Present Day Malpeque Harbor, P.E.I.


In 1735, there were 35 Acadian families from Acadie who established themselves in Prince Edward Island, including Joseph Arsenault who married Marguerite Boudrot on July 28, 1739 in Port-Lajoie (now Charlottetown) These families moved to Prince Edward Island because it remained a French possession, until Louisbourg on nearby Cape Britain Island was captured by the English in 1758. Consequently, many of these families were transported to France, while others were taken prisoner by the English and subjected to the same faith as the Acadians during the deportation of 1755.

All did not fare well and a large number of Acadian refugees who had moved to Prince Edward Island, were completely destitute and living in an unimaginable state of poverty, and therefore went to join the numerous other Acadians who had found refuge in the wooded regions of Cocagne, Bouctouche, Richibouctou and Miramichi in present day New Brunswick. In 1772, seven of the first Acadians who were settled in Cocagne received legal title to their land, among them Pierre, Francois and Joseph Arsenault.

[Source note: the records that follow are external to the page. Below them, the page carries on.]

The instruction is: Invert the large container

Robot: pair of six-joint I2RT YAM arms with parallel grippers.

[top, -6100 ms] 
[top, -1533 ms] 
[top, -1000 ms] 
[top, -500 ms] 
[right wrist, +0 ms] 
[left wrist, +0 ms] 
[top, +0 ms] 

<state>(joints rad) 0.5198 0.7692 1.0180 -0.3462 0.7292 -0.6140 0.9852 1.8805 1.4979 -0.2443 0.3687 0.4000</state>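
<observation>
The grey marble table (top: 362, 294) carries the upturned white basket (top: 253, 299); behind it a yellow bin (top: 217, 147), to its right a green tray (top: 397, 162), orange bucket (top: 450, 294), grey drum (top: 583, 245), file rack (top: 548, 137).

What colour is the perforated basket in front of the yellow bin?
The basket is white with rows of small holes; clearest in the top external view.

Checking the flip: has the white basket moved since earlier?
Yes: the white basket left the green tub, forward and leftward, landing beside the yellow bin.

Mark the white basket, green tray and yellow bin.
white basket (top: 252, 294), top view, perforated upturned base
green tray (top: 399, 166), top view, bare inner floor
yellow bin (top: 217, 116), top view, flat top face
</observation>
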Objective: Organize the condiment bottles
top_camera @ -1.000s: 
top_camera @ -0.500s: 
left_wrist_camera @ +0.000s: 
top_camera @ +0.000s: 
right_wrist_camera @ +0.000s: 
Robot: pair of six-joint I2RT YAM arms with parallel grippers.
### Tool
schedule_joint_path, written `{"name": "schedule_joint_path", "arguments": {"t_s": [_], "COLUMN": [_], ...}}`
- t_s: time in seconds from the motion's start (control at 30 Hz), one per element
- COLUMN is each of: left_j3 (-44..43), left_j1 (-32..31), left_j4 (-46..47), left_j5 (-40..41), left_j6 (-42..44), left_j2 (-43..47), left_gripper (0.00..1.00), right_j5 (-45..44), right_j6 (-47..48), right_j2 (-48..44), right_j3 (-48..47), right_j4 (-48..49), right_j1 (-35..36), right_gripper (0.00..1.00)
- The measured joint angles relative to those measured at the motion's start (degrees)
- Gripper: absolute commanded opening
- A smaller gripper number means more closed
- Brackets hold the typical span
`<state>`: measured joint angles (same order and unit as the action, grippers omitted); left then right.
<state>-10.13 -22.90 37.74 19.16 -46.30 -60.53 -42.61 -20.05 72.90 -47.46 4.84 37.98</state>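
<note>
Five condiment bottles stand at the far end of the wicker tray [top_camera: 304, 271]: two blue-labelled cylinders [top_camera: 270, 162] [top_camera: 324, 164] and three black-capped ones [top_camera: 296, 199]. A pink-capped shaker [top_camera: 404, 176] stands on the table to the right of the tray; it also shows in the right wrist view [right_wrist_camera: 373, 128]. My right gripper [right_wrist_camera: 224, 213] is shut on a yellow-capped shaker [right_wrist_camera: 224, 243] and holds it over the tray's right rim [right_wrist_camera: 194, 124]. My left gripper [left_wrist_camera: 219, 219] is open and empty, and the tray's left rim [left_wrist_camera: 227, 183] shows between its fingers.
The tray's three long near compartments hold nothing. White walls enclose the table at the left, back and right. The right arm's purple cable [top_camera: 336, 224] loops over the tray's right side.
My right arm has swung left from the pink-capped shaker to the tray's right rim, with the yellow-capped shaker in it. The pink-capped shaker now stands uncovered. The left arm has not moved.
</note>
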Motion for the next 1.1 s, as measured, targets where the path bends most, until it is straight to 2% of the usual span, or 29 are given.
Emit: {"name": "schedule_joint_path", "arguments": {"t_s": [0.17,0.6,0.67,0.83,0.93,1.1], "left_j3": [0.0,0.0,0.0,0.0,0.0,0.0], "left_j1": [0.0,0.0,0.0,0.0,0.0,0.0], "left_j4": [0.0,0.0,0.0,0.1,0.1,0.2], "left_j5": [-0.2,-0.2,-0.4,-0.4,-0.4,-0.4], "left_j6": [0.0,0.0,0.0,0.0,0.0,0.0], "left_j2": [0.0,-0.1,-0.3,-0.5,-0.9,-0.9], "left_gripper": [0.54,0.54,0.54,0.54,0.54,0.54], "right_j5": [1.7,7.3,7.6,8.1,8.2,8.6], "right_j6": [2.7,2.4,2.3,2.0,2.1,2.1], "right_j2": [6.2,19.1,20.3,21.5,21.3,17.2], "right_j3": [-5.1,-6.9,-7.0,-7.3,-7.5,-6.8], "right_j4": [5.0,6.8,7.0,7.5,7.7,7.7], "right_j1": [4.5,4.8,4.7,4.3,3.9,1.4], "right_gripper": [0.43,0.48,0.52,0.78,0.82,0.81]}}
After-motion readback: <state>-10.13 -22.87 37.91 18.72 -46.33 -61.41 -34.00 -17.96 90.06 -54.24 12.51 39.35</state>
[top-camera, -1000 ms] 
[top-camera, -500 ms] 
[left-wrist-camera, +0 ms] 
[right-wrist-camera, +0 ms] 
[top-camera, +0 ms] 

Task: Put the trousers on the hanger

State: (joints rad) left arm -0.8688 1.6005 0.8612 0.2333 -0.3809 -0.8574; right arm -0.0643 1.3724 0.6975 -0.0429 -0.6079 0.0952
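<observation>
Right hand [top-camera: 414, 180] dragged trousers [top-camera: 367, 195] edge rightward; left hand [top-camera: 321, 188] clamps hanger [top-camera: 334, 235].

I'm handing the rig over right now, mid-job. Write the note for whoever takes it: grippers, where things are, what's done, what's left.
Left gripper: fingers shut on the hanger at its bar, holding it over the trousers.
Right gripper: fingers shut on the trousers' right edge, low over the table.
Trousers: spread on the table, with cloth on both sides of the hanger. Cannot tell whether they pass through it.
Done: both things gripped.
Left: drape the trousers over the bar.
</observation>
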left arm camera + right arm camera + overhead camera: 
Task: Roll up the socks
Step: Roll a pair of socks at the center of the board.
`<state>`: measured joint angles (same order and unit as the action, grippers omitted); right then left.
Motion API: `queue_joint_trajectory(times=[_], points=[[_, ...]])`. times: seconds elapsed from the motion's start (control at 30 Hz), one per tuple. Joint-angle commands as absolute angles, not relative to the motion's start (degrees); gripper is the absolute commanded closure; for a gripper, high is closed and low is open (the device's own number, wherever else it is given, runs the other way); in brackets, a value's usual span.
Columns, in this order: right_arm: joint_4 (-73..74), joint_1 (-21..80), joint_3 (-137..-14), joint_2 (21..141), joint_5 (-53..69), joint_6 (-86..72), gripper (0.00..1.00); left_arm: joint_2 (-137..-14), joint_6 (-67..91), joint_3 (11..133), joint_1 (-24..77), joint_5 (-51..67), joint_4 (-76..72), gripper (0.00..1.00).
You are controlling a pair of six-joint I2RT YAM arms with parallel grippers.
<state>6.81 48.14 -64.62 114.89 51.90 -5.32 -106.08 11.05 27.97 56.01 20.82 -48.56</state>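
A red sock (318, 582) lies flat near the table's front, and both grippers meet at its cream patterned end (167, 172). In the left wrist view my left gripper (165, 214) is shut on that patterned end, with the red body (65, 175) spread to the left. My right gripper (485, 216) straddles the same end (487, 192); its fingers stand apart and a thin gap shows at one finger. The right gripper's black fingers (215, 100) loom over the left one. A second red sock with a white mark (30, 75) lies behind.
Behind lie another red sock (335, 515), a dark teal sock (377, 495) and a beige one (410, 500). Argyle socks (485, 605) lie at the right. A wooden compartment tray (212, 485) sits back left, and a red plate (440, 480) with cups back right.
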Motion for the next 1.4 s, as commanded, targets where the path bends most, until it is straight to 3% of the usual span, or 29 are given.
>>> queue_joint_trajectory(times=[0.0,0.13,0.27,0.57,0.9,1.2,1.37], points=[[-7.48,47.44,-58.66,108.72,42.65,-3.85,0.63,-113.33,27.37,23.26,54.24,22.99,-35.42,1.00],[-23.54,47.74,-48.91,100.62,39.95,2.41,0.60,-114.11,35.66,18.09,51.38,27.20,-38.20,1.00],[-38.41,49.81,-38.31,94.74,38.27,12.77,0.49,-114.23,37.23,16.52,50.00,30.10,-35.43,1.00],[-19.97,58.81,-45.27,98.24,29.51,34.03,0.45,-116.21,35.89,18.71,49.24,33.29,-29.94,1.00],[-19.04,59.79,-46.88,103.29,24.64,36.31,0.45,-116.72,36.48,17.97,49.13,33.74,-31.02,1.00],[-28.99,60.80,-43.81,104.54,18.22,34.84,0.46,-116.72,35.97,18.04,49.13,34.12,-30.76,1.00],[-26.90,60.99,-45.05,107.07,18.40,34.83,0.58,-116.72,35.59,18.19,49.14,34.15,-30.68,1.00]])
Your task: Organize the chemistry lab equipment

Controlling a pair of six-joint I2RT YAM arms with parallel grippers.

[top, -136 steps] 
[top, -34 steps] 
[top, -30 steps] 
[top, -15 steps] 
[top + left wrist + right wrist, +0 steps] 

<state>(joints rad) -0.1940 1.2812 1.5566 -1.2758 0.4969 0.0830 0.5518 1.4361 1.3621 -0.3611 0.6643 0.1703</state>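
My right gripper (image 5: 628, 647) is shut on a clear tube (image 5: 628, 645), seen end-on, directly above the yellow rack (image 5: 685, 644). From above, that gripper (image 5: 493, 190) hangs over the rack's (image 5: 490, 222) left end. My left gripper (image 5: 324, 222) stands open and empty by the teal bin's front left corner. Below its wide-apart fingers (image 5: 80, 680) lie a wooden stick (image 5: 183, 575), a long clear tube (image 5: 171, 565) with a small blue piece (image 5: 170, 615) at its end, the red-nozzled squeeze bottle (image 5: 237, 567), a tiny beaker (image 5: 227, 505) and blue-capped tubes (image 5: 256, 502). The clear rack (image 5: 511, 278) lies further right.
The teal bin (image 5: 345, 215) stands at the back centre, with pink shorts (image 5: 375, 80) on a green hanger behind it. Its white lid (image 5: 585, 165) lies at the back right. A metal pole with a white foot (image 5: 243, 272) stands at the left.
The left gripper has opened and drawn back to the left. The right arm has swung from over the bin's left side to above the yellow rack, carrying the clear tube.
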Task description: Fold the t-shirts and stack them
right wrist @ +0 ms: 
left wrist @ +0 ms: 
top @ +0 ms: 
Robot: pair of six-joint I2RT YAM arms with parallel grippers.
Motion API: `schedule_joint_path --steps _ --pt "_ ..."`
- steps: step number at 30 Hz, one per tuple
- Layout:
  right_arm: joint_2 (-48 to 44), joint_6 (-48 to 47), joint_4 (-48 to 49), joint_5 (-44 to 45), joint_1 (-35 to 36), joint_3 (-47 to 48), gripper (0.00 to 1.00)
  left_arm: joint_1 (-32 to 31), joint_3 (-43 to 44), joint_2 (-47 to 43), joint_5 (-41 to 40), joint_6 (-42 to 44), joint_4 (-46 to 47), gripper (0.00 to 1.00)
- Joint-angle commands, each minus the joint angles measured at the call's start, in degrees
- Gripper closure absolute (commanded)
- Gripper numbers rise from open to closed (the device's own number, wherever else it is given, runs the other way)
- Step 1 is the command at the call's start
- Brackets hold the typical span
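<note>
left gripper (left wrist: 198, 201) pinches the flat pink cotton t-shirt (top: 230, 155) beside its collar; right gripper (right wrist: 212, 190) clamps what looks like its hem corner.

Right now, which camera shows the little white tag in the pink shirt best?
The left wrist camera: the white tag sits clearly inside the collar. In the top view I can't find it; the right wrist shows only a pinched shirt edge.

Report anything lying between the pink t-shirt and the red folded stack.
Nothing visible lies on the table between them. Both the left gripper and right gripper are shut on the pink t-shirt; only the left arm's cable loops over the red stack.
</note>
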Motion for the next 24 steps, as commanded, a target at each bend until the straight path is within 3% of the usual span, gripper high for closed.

Along the curving shore of Malpec on the northern coast of Ile Saint Jean, were the farms of many hundred Acadians who had settled in the parish of Malpec. The parish Church which was dedicated to the Holy Family was situated at Pointe-aux-Vieux. The site of this Church can be easily distinguished as well as the remains of the old cemetary, a great part of which has been washed away by the sea. This burial place is the last home of many of the earliest Acadians. The father of Joseph Arsenault (Joe League and a half) Louis DesRoches and wife, Abram Arsenault and wife, were all laid to rest within this site. In 1763 when peace was proclaimed, many of the Acadian exiles returned to Ile Saint Jean. Those that came back to the parish of the Holy Family settled several miles south of the original village of Malpec on Township 17.